This project is deprecated! The Pytorch implementation of MFB(MFH)+CoAtt with pre-trained models, along with several state-of-the-art VQA models are maintained in our OpenVQA project, which is much more convenient to use!
This project is the implementation of the papers Multi-modal Factorized Bilinear Pooling with Co-Attention Learning for Visual Question Answering (MFB) and Beyond Bilinear: Generalized Multi-modal Factorized High-order Pooling for Visual Question Answering (MFH). Compared with existing state-of-the-art approaches such as MCB and MLB, our MFB models achieved superior performance on the large-scale VQA-1.0 and VQA-2.0 datasets. Moreover, MFH, the high-order extention of MFB, is also proveided to report better VQA performance. The MFB(MFH)+CoAtt network architecture for VQA is illustrated in Figure 1.
Figure 1: The MFB+CoAtt Network architecture for VQA.The 3rd-party pytorch implementation for MFB(MFH) is released here. Great thanks, Liam!
Using the Bottom-up and Top-Down (BUTD) image features (the model with adaptive K ranges from [10,100]) here, our single MFH+CoAtt+GloVe model achieved the overall accuracy 68.76% on the test-dev set of VQA-2.0 dataset. With an ensemble of 8 models, we achieved the new state-of-the-art performance on the VQA-2.0 dataset's leaderboard with the overall accuracy 70.92%.
Our solution for the VQA Challenge 2017 is updated!
We proposed a high-order extention for MFB, i.e., the Multi-modal Factorized High-order Pooling (MFH). See the flowchart in Figure 2 and the implementations in mfh_baseline and mfh-coatt-glove folders. With an ensemble of 9 MFH+CoAtt+GloVe(+VG) models, we won the 2nd place (tied with another team) in the VQA Challenge 2017. The detailed information can be found in our paper (the second paper in the CITATION section on bottom of this page).
Our codes is implemented based on the high-quality vqa-mcb project. The data preprocessing and and other prerequisites are the same with theirs.
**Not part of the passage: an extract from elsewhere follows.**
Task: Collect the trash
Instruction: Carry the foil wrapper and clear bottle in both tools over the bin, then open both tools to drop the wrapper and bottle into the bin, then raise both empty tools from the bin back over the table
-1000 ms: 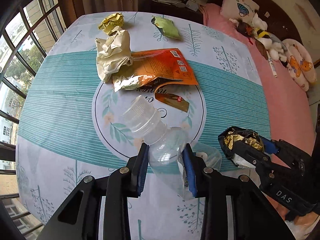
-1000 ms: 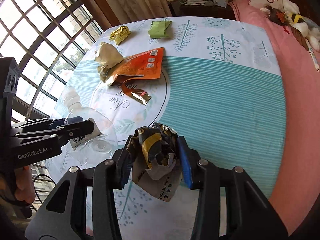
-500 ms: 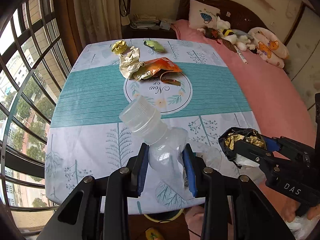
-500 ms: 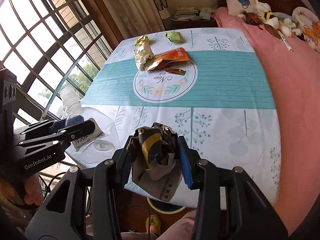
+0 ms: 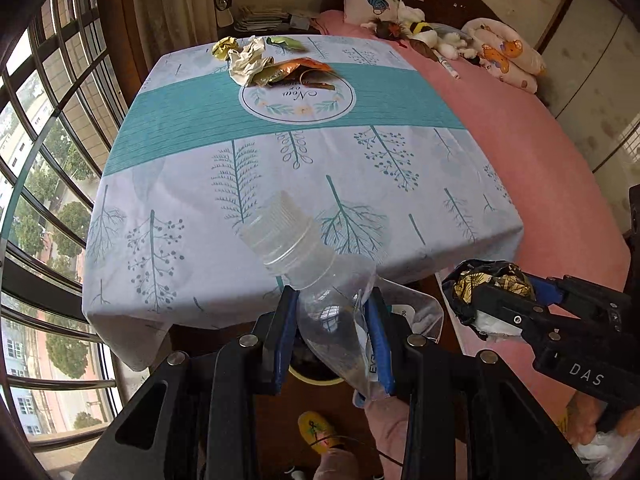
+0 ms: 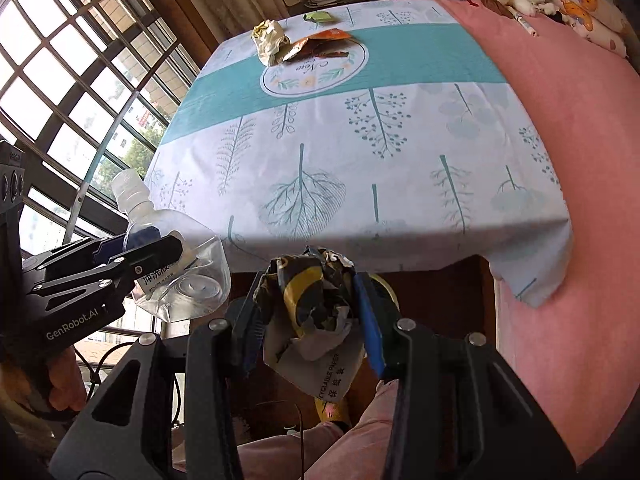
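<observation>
My left gripper (image 5: 332, 332) is shut on a clear plastic bottle (image 5: 308, 272), its cap pointing up and away; the same bottle (image 6: 176, 264) shows at the left of the right wrist view. My right gripper (image 6: 306, 312) is shut on a crumpled black-and-yellow wrapper (image 6: 316, 304), also seen as a dark wad (image 5: 488, 284) in the left wrist view. Both grippers hang off the near edge of the table (image 5: 280, 168). At the table's far end lie a crumpled white paper (image 5: 248, 60), an orange pouch (image 5: 304, 70), a yellow wad (image 5: 224, 46) and a green wrapper (image 5: 286, 42).
A yellow-rimmed bin (image 5: 316, 376) sits on the floor under the table's near edge, below the grippers. A pink bed (image 5: 540, 160) with soft toys runs along the right. Barred windows (image 5: 44, 160) fill the left. A person's pink-clad leg (image 6: 312, 452) is below.
Both grippers have drawn back from over the table and dropped past its near edge, each still holding its item. The floor and bin came into view.
</observation>
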A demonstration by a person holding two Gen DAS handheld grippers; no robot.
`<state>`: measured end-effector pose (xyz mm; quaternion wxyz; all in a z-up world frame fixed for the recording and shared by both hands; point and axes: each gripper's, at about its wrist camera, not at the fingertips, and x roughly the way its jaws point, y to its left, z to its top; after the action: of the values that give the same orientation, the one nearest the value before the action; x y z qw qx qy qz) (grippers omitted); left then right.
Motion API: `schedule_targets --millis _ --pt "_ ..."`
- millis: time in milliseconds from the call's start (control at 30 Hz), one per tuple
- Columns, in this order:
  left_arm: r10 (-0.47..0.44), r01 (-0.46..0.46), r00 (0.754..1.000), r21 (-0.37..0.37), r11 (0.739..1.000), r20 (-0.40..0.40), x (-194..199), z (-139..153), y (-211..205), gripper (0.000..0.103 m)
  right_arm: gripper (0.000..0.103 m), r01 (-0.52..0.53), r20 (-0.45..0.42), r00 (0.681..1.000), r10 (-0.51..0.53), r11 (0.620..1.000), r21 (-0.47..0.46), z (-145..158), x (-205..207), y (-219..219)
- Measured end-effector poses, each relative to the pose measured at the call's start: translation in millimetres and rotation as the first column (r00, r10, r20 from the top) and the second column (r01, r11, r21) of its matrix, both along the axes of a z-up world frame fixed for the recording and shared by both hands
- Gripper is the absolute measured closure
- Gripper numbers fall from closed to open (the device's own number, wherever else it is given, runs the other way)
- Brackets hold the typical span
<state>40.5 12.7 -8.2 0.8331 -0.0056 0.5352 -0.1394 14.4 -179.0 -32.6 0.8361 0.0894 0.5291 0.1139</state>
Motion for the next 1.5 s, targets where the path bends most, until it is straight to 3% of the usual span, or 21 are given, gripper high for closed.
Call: schedule_targets --millis 233,467,700,833,867,900,933,967,1033,1167,1267,1500 --pt "-0.042 0.048 0.995 0.062 0.997 -0.094 -31 -71 -21 0.069 0.064 0.049 -0.124 0.991 -0.049 0.999 0.002 -79 -27 -5" --pt "-0.025 0.04 0.987 0.096 0.995 -0.158 -37 -177 -37 0.069 0.064 0.119 -0.197 0.974 -0.114 0.993 0.018 -196 -24 -16" --pt "0.03 -0.011 0.987 0.123 0.992 -0.158 -23 -286 -39 0.069 0.063 0.168 -0.233 0.96 -0.152 0.985 0.047 -316 -7 -17" --pt "0.019 0.002 0.988 0.135 0.991 -0.151 -18 -333 -38 0.067 0.059 0.168 -0.239 0.959 -0.15 0.984 0.058 -366 1 -11" --pt "0.019 0.002 0.989 0.137 0.991 -0.15 -17 -342 -37 0.055 0.057 0.169 -0.242 0.959 -0.149 0.984 0.063 -376 2 -10" --pt "0.021 0.001 0.988 0.14 0.99 -0.155 -16 -352 -36 0.032 0.054 0.171 -0.252 0.956 -0.148 0.983 0.071 -386 2 -10" --pt "0.035 -0.011 0.987 0.153 0.988 -0.156 -15 -360 -33 0.026 0.05 0.18 -0.261 0.953 -0.156 0.981 0.071 -395 3 -12" --pt "0.047 -0.022 0.986 0.154 0.988 -0.158 -13 -366 -29 0.017 0.046 0.186 -0.268 0.95 -0.159 0.979 0.08 -401 7 -14" --pt "0.066 -0.04 0.983 0.151 0.988 -0.171 -11 -377 -20 0.015 0.035 0.191 -0.27 0.95 -0.159 0.977 0.096 -410 8 -16" --pt "0.088 -0.064 0.984 0.147 0.987 -0.157 -11 -378 -9 0.015 0.034 0.171 -0.255 0.956 -0.142 0.98 0.097 -407 8 -14" --pt "0.09 -0.07 0.986 0.142 0.987 -0.143 -12 -364 -11 0.015 0.034 0.167 -0.248 0.959 -0.138 0.981 0.101 -398 6 -12" --pt "0.079 -0.065 0.992 0.143 0.988 -0.097 -14 -309 -21 0.015 0.034 0.165 -0.227 0.964 -0.142 0.982 0.089 -347 5 -14"
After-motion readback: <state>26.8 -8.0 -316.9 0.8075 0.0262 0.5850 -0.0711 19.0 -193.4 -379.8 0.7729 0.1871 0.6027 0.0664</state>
Before running our scripts to train or test MFB model, see the Prerequisites and Data Preprocessing sections in the README of vqa-mcb's project first.
- The Caffe version required for our MFB is slightly different from the MCB. We add some layers, e.g., sum pooling, permute and KLD loss layers to the feature/20160617_cb_softattentionbranch of Caffe for MCB. Please checkout our caffe version here and compile it. Note that CuDNN is not compatible with sum pooling currently, you should switch it off to run the codes correctly.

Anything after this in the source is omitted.